• [Task requirements] State only the number of lines below where the word "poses" is found.

• [Supplied data]

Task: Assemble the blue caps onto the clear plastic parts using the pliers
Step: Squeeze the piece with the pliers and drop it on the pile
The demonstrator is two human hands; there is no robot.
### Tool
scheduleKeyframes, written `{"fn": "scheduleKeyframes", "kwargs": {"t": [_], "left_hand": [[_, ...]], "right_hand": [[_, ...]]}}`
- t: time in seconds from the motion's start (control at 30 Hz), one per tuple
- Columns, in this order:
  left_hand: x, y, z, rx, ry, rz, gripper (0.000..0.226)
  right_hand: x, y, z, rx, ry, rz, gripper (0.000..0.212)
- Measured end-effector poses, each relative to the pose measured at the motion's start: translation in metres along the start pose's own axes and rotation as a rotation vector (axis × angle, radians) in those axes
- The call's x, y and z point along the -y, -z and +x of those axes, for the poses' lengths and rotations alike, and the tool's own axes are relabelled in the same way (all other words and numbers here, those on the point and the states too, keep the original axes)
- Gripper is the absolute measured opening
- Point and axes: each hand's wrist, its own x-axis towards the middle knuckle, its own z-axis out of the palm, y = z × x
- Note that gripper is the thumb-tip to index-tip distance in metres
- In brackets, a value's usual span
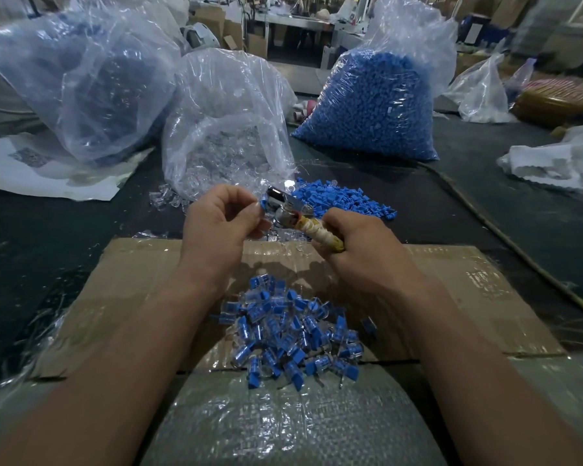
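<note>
The left hand [219,216] pinches a blue cap [260,206] between thumb and fingertips against the head of the pliers [283,210], whose taped handles the right hand [354,243] grips with curled fingers. Both hands hang over the far edge of a cardboard sheet [132,280], dark table [48,237] open either side, with a heap of capped parts [293,334] between the forearms. Behind stand an open bag of clear plastic parts [223,129], loose blue caps [337,198] and a full bag of blue caps [374,105].

Bare forearms, left hand [216,227], right hand [360,253]
</note>
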Motion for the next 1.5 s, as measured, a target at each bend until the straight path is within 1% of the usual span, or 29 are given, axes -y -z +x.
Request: {"fn": "scheduleKeyframes", "kwargs": {"t": [0.13, 0.33, 0.43, 0.5, 0.53, 0.6, 0.67, 0.7, 0.87, 0.93, 1.0, 1.07, 1.13, 1.2, 1.27, 1.37, 1.5], "left_hand": [[0.000, 0.000, 0.000, -0.009, 0.004, 0.001, 0.024], [0.002, -0.002, -0.001, -0.049, -0.032, 0.103, 0.026], [0.001, 0.006, 0.004, -0.116, -0.007, 0.041, 0.023], [-0.003, 0.012, 0.007, -0.094, 0.040, -0.053, 0.021], [-0.006, 0.014, 0.007, -0.049, 0.067, -0.090, 0.020], [-0.010, 0.017, 0.004, 0.104, 0.140, -0.101, 0.014], [-0.013, 0.016, 0.001, 0.272, 0.215, -0.039, 0.005], [-0.014, 0.016, 0.000, 0.334, 0.243, -0.009, 0.005], [-0.016, 0.017, -0.002, 0.590, 0.323, 0.033, 0.017], [-0.016, 0.016, -0.004, 0.654, 0.336, 0.060, 0.022], [-0.015, 0.016, -0.003, 0.615, 0.346, 0.048, 0.026], [-0.013, 0.015, -0.001, 0.475, 0.317, 0.032, 0.022], [-0.008, 0.015, 0.003, 0.306, 0.268, 0.059, 0.014], [-0.001, 0.015, 0.007, 0.162, 0.197, 0.150, 0.006], [0.009, 0.015, 0.009, 0.056, 0.115, 0.288, 0.012], [0.016, 0.013, 0.013, 0.013, 0.049, 0.493, 0.012], [0.021, 0.006, 0.026, 0.055, 0.060, 0.643, 0.025]], "right_hand": [[-0.002, 0.000, 0.001, 0.038, 0.011, 0.024, 0.010], [-0.010, 0.008, 0.003, 0.106, 0.007, 0.039, 0.012], [-0.014, 0.011, 0.003, 0.170, -0.004, 0.009, 0.019], [-0.016, 0.012, 0.002, 0.196, -0.018, -0.045, 0.024], [-0.016, 0.012, 0.002, 0.209, -0.020, -0.064, 0.026], [-0.014, 0.011, 0.002, 0.237, -0.012, -0.074, 0.027], [-0.012, 0.010, 0.001, 0.267, -0.003, -0.081, 0.029], [-0.011, 0.010, 0.001, 0.284, -0.007, -0.089, 0.033], [-0.008, 0.008, 0.001, 0.345, -0.053, -0.064, 0.050], [-0.009, 0.008, 0.001, 0.373, -0.055, -0.052, 0.057], [-0.012, 0.009, 0.001, 0.398, -0.065, -0.027, 0.064], [-0.016, 0.010, 0.000, 0.409, -0.095, 0.033, 0.064], [-0.019, 0.010, 0.001, 0.412, -0.112, 0.081, 0.059], [-0.021, 0.010, 0.002, 0.389, -0.101, 0.081, 0.051], [-0.022, 0.009, 0.004, 0.318, -0.083, 0.066, 0.041], [-0.024, 0.009, 0.007, 0.181, -0.078, 0.071, 0.029], [-0.030, 0.009, 0.010, 0.039, -0.129, 0.028, 0.023]]}}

• [Finished task] 2